▶ **WHAT YOU NEED TO DO**: Present an exact copy of each line below.

▶ **DATA BLOCK**:
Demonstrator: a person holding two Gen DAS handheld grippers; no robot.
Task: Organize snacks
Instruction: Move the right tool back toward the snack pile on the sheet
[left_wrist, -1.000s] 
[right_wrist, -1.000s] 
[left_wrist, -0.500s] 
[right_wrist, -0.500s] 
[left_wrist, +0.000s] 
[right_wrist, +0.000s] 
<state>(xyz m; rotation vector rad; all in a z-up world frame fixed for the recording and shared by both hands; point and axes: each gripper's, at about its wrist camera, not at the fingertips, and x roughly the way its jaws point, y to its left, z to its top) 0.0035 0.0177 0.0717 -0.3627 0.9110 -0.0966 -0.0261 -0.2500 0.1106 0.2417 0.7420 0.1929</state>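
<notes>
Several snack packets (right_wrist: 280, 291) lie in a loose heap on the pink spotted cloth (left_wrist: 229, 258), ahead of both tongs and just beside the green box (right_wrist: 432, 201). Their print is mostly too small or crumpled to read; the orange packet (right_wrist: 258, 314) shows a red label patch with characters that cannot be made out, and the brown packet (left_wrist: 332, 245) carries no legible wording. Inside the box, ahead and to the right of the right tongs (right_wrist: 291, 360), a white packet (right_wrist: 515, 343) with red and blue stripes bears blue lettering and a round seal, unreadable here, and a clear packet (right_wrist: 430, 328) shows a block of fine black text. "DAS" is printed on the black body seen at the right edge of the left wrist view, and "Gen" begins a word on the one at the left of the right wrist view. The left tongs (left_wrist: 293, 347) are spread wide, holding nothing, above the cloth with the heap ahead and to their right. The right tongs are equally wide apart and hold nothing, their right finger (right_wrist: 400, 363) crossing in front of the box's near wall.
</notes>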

▶ **SOLVED PROBLEM**:
Demonstrator: a person holding two Gen DAS handheld grippers; no robot.
Task: Organize snacks
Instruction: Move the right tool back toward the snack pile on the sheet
[left_wrist, -1.000s] 
[right_wrist, -1.000s] 
[left_wrist, -0.500s] 
[right_wrist, -0.500s] 
[left_wrist, +0.000s] 
[right_wrist, +0.000s] 
<state>(xyz m; rotation vector rad; all in a z-up world frame fixed for the recording and shared by both hands; point and axes: each gripper's, at about its wrist camera, not at the fingertips, and x roughly the way its jaws point, y to its left, z to its top) 0.0035 0.0177 0.0717 -0.3627 0.9110 -0.0966 -0.0261 -0.2500 0.1106 0.2417 0.7420 0.1929</state>
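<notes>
Several snack packets (right_wrist: 280, 291) lie in a loose heap on the pink spotted cloth (left_wrist: 229, 258), ahead of both tongs and just beside the green box (right_wrist: 432, 201). Their print is mostly too small or crumpled to read; the orange packet (right_wrist: 258, 314) shows a red label patch with characters that cannot be made out, and the brown packet (left_wrist: 332, 245) carries no legible wording. Inside the box, ahead and to the right of the right tongs (right_wrist: 291, 360), a white packet (right_wrist: 515, 343) with red and blue stripes bears blue lettering and a round seal, unreadable here, and a clear packet (right_wrist: 430, 328) shows a block of fine black text. "DAS" is printed on the black body seen at the right edge of the left wrist view, and "Gen" begins a word on the one at the left of the right wrist view. The left tongs (left_wrist: 293, 347) are spread wide, holding nothing, above the cloth with the heap ahead and to their right. The right tongs are equally wide apart and hold nothing, their right finger (right_wrist: 400, 363) crossing in front of the box's near wall.
</notes>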

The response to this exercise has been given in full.